It just so happens by our historical records we know that Paul was in Corinth for about a year and a half, from AD 50-AD 52 which meant that Paul would have been there at the time that these games were going on, so it’s not a surprise to us that he would draw on what they knew and begin to compare it to the Christian life. These games that would take place in Corinth, he is now going to use to compare to you and me as followers of Christ.

There are three things that are going to help us run well that are going to be talked about here in this passage, but I’m also going to refer to another passage in the book of Hebrews that is very similar to what Paul says here to the Corinthians. These three things are going to help us run our race well. I want you to write these down, if you do like to take notes. The first is our motivation for running well. The second is the hindrances to our running well. The third will be what it takes to run well. So, motivation for running well, hindrances to running well, and what it takes to run well. We’ll begin by looking at the motivation. What should motivate us to run our race well? Let’s look again at verse 25 where Paul says this, “And everyone who competes for the prize is temperate in all things. Now they do it to obtain a perishable crown, but we for an imperishable crown.”

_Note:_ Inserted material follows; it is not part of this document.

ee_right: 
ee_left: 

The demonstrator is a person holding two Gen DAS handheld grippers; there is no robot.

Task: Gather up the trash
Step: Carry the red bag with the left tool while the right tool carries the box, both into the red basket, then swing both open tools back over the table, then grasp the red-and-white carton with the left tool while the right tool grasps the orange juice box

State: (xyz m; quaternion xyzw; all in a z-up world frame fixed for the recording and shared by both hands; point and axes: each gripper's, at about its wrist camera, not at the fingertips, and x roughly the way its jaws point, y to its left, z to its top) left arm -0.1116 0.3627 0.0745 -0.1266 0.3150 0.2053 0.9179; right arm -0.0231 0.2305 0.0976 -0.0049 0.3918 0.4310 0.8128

What is he talking about? He’s comparing what the reward was for the victors in those athletic events that took place in Greece back at that time. They didn’t get gold, silver, or bronze medals. They probably didn’t get endorsements either. What they got was basically a wreath that was placed upon their head indicating that they had won their particular event. These wreaths would be woven together with maybe some twigs from a tree or a vine, but it would be woven to give the appearance of a crown being set upon their head. But as Paul described them, he says that they are a perishable crown. I mean, how long is that going to last? The leaves will be green for a few days, and then they’re going to begin to dry out, turn brown, and by the end of the week you might as well throw it in the green waste bin because it’s basically all dried up and unattractive now. It’s perishable. They’re putting all of this effort, all of this training, to win an event so that they can get some award that is going to perish.

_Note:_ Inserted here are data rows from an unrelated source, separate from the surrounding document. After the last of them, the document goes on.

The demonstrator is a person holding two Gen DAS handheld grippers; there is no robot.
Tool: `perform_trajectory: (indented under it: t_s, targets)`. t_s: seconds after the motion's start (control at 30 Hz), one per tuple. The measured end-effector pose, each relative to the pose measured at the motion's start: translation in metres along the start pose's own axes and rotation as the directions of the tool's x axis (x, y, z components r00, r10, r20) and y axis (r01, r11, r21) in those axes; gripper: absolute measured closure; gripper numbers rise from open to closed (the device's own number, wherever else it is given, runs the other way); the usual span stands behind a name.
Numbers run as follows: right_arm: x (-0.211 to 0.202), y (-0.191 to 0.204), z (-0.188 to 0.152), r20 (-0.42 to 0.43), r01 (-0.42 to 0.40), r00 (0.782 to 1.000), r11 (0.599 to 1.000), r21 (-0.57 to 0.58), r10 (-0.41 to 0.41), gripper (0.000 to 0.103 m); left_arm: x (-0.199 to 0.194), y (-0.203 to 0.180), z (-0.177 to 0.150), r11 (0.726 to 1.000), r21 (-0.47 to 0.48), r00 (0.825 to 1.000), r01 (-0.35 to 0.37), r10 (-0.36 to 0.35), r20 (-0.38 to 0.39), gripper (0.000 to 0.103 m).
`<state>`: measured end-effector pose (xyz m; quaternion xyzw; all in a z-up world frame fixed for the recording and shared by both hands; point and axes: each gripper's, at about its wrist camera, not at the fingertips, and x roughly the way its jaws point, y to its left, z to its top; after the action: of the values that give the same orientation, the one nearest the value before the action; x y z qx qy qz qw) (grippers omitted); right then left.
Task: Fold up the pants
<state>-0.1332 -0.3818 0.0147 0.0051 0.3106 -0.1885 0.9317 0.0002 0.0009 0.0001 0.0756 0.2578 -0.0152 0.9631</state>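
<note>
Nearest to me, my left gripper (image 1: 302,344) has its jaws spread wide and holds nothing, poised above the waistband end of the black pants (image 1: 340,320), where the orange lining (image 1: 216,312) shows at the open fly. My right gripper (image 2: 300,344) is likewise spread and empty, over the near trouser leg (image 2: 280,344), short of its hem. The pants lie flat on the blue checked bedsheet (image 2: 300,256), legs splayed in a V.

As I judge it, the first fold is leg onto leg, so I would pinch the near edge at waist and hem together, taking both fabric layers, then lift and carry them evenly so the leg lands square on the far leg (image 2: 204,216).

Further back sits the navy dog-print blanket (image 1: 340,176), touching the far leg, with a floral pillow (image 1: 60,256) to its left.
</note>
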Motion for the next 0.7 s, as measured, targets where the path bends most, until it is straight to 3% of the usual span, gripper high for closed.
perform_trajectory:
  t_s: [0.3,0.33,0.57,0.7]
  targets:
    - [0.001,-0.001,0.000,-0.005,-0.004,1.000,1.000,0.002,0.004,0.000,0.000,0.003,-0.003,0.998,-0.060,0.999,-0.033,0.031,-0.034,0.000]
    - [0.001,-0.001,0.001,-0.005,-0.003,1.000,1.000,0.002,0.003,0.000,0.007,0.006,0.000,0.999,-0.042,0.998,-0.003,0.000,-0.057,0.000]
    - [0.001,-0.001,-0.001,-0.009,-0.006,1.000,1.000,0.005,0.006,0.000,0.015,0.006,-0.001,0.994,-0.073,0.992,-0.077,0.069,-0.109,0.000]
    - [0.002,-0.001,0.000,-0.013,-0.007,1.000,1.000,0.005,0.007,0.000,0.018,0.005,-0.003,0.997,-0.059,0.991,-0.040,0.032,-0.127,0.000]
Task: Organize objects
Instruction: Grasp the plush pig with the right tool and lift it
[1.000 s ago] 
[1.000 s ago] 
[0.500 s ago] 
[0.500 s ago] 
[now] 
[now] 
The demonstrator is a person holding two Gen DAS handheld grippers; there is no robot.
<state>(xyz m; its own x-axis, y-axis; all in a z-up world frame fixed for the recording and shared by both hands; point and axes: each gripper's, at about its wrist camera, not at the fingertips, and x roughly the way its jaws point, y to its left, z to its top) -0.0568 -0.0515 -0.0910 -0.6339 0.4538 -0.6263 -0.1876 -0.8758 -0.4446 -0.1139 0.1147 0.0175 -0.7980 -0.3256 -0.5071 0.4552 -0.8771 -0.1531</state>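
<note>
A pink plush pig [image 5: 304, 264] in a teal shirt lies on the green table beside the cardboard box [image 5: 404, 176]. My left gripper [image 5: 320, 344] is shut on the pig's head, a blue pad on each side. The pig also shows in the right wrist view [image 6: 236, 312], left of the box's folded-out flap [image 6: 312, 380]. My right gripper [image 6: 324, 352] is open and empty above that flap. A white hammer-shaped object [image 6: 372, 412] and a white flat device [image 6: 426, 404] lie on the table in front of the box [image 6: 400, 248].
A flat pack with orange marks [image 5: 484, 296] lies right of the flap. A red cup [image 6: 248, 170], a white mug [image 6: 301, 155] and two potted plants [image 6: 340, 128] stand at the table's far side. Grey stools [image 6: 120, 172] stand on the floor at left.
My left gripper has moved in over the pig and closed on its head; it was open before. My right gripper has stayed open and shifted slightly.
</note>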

Paul compares that to the reward that we receive as believers. They do it for a perishable crown, but we for an imperishable crown. What is that imperishable crown? I don’t have a lot of details about that. I don’t know all of what the rewards are for us as believers. There are Scriptures that give us some indication but not a lot of detail. What I do know is that we as Christians will stand before the judgment seat of Christ. The book of 2 Corinthians 5 tells us that. One day all of us as Christians will stand before, not the great white throne judgement which is the judgments of nonbelievers, we will stand before the judgment seat of Christ.

What is the judgment seat of Christ? I didn’t think we were going to be judged at all, you might be thinking to yourself. Well, we’re not judged for our sins. Our sins are forgiven because of what Christ did for us. Hallelujah! But we will be judged, 2 Corinthians 5 tells us, according to our works, whether they were good or whether they were bad, and we will be rewarded for the things that we did that were in obedience to the Lord, the way that we served God’s people, the way that we honored God with our lives. We will be rewarded for those things. Whatever those rewards happen to be, whether they’re literal crowns or figurative crowns, I don’t really know. What I do know is this, we will never lose them. Whatever those rewards are, will not perish.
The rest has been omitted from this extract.